[What is required]: The stretch wanted below opens at the line containing "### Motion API" and closes at the line containing "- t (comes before". Please return it exactly, with no other lines.

Items from a dataset:
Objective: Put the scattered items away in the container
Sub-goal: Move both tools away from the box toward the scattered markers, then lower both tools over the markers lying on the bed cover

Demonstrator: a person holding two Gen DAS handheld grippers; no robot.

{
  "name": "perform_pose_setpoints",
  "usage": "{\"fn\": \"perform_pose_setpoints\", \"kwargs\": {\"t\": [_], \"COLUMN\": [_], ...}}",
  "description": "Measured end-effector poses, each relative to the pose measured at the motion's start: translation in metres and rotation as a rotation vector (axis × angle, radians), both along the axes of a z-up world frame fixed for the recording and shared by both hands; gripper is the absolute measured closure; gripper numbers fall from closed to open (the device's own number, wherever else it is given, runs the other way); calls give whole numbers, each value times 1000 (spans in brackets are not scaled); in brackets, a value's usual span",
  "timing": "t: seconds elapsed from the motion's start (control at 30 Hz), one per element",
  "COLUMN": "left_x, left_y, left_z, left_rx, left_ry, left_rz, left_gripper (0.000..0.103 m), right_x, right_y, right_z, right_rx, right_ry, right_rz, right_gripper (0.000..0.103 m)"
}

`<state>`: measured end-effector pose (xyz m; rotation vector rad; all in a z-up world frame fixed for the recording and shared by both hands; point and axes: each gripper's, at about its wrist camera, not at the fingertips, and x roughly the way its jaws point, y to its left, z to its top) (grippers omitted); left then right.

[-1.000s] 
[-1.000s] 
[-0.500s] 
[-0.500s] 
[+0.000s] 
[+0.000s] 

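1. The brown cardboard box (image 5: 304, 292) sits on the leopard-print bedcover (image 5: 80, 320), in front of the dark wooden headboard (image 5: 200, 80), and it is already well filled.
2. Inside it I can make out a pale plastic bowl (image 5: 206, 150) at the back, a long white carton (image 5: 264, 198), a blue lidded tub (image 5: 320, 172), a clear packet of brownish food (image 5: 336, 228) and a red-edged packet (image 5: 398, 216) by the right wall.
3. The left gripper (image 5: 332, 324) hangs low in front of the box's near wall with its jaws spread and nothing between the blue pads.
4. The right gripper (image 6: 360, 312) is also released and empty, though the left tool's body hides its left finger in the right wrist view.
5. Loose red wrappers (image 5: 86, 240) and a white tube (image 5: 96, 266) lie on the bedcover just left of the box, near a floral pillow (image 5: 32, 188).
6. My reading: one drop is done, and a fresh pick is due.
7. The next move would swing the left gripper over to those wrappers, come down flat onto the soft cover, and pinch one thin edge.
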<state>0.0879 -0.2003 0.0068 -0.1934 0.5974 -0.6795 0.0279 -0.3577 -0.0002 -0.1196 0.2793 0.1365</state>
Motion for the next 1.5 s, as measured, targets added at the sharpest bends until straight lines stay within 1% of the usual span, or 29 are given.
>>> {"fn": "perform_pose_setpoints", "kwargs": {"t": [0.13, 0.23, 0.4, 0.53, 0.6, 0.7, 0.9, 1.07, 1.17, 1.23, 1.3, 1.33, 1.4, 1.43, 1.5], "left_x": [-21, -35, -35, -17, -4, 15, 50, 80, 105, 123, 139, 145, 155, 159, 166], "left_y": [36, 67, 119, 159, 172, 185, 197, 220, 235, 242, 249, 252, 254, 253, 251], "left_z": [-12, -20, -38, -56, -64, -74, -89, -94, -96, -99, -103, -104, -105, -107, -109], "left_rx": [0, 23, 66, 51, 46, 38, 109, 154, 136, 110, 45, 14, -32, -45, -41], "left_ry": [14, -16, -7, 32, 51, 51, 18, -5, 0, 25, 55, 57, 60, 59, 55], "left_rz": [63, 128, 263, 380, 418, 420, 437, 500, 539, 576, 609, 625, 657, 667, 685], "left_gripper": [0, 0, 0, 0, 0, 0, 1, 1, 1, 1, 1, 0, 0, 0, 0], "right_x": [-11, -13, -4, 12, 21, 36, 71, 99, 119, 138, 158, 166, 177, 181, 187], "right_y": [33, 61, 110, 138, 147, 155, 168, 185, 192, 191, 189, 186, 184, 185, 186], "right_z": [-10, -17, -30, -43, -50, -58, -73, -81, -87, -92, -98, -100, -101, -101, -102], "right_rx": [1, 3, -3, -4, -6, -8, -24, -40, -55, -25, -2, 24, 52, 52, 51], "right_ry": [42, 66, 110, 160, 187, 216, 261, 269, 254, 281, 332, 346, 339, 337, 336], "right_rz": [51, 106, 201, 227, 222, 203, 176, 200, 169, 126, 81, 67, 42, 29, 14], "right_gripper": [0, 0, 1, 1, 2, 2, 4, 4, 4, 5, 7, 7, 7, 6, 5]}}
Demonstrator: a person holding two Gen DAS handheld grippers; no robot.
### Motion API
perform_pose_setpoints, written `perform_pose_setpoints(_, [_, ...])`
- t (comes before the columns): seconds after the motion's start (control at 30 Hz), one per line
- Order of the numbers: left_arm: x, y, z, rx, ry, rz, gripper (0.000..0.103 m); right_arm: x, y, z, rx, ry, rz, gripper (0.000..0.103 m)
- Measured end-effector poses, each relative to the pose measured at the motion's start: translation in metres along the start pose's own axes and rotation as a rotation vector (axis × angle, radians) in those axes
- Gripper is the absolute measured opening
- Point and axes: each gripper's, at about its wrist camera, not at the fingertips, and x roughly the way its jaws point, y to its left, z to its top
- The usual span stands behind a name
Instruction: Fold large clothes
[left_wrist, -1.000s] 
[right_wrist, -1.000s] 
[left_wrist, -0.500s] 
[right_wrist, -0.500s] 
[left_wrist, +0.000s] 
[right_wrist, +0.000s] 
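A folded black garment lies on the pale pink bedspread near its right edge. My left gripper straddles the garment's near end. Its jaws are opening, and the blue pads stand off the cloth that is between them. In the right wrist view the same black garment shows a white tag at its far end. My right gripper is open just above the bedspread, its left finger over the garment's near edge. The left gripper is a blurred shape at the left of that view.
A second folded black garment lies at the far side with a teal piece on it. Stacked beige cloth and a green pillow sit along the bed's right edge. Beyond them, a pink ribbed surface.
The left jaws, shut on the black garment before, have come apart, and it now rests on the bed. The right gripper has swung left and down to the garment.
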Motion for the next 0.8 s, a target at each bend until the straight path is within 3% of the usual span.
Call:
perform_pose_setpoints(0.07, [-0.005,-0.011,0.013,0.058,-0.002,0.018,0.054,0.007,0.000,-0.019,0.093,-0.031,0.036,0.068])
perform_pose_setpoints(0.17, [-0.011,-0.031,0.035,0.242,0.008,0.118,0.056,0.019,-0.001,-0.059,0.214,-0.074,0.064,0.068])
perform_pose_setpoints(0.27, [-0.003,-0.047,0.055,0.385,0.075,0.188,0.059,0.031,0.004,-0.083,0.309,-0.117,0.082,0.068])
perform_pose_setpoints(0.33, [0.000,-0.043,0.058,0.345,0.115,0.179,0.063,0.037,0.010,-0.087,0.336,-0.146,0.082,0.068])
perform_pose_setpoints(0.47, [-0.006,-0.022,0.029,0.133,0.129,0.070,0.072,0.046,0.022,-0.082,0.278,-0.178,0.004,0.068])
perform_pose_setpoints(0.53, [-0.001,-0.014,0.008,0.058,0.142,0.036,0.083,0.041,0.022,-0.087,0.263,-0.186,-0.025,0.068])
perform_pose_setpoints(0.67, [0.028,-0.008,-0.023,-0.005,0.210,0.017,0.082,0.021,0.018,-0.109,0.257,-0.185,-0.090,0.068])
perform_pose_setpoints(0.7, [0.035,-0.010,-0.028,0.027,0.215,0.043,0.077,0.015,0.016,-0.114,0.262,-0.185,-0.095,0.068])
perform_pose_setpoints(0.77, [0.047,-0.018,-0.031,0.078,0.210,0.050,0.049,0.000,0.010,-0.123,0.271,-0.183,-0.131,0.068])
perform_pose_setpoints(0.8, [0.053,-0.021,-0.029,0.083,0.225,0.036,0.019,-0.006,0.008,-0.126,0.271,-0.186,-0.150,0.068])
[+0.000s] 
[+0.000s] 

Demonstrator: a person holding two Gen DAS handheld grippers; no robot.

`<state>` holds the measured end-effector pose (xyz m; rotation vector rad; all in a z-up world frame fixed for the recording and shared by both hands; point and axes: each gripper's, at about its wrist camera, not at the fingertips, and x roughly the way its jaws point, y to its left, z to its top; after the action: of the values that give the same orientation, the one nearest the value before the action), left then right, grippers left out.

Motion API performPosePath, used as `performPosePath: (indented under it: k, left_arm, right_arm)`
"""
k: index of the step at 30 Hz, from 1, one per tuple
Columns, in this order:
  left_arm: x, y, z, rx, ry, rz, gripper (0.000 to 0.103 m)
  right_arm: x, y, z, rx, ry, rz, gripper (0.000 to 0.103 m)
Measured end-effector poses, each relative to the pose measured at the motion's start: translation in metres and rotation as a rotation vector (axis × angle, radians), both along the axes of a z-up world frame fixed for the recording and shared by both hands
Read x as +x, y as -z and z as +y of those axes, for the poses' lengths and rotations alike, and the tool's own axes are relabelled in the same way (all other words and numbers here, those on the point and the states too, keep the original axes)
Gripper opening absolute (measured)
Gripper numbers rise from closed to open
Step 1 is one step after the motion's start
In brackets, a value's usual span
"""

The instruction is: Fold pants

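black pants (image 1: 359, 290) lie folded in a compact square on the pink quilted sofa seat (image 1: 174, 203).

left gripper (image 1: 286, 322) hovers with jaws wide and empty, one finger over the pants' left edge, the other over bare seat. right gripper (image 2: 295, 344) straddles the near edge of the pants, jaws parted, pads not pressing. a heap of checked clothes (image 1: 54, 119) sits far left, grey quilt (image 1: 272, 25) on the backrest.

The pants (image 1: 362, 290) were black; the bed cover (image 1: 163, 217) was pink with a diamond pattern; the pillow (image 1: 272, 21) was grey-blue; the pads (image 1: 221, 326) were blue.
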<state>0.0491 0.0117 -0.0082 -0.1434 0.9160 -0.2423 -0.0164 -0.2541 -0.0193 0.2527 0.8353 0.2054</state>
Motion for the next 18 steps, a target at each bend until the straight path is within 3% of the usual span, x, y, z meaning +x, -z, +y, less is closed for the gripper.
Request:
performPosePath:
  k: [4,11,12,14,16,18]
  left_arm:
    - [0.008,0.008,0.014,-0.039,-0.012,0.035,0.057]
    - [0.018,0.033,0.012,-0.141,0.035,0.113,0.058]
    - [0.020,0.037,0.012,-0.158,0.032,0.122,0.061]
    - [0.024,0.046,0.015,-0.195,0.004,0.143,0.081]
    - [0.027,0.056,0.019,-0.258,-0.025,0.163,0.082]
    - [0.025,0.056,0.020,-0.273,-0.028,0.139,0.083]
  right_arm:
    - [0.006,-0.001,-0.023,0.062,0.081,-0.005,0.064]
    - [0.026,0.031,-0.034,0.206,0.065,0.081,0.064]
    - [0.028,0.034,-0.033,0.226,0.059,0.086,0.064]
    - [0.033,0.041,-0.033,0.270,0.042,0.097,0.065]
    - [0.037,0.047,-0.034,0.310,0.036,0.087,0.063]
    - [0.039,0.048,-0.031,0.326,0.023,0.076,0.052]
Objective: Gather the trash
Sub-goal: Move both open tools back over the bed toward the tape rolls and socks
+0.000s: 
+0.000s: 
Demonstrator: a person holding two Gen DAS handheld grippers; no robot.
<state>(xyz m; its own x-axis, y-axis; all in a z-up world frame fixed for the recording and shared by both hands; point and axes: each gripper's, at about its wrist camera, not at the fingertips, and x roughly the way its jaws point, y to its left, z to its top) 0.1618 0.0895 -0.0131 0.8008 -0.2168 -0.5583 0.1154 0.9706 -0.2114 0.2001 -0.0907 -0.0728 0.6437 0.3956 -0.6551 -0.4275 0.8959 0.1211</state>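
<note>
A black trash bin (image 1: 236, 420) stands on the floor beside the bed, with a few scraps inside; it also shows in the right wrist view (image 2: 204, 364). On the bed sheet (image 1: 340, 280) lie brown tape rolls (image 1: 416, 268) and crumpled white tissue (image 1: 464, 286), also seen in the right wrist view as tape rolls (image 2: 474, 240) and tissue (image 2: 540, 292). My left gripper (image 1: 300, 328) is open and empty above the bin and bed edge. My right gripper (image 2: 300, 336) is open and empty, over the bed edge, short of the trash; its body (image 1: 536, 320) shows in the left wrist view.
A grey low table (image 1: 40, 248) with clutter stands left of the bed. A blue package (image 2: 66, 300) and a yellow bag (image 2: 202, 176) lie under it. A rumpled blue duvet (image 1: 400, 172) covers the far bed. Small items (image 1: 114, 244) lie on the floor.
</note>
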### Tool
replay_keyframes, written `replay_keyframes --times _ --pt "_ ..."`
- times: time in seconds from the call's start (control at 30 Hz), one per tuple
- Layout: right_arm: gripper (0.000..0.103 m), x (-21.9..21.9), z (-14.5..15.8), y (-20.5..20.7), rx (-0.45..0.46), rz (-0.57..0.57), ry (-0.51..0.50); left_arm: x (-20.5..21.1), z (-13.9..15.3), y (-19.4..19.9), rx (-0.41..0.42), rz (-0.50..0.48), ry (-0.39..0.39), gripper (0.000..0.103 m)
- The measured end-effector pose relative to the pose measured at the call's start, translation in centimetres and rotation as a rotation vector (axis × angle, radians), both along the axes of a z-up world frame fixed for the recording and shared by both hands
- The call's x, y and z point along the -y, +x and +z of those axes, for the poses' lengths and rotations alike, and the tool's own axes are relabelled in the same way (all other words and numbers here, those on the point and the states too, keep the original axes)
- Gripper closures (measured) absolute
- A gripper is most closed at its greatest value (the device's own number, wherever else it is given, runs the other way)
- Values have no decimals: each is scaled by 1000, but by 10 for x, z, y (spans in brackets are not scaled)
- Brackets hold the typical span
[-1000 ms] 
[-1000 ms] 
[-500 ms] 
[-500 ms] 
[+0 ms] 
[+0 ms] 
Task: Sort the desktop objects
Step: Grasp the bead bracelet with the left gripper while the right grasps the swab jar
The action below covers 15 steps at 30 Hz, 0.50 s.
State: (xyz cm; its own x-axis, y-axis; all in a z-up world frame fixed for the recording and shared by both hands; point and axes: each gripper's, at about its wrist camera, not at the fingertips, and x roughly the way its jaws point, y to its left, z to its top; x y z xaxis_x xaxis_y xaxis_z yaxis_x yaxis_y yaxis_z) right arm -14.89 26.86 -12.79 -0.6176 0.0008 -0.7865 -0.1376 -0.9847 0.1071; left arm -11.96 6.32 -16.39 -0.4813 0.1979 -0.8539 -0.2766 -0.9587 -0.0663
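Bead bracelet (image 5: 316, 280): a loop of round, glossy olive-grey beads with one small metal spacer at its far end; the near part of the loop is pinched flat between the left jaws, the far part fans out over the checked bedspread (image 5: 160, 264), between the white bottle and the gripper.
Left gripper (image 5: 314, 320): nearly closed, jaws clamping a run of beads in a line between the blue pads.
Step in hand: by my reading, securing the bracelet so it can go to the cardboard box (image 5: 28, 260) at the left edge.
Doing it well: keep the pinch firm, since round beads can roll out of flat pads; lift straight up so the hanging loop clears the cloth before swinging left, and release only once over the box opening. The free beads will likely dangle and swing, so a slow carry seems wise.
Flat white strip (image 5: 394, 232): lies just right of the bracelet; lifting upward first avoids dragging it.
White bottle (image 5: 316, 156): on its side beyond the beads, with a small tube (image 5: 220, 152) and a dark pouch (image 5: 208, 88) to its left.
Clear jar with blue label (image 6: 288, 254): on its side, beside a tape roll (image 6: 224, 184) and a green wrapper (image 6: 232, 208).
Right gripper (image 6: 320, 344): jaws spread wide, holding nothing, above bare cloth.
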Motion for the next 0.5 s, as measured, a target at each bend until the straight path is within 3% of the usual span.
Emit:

[Result of this exercise]:
### Motion API
perform_pose_setpoints, written `perform_pose_setpoints(_, [_, ...])`
- t (comes before the columns): seconds after the motion's start (control at 30 Hz), one per line

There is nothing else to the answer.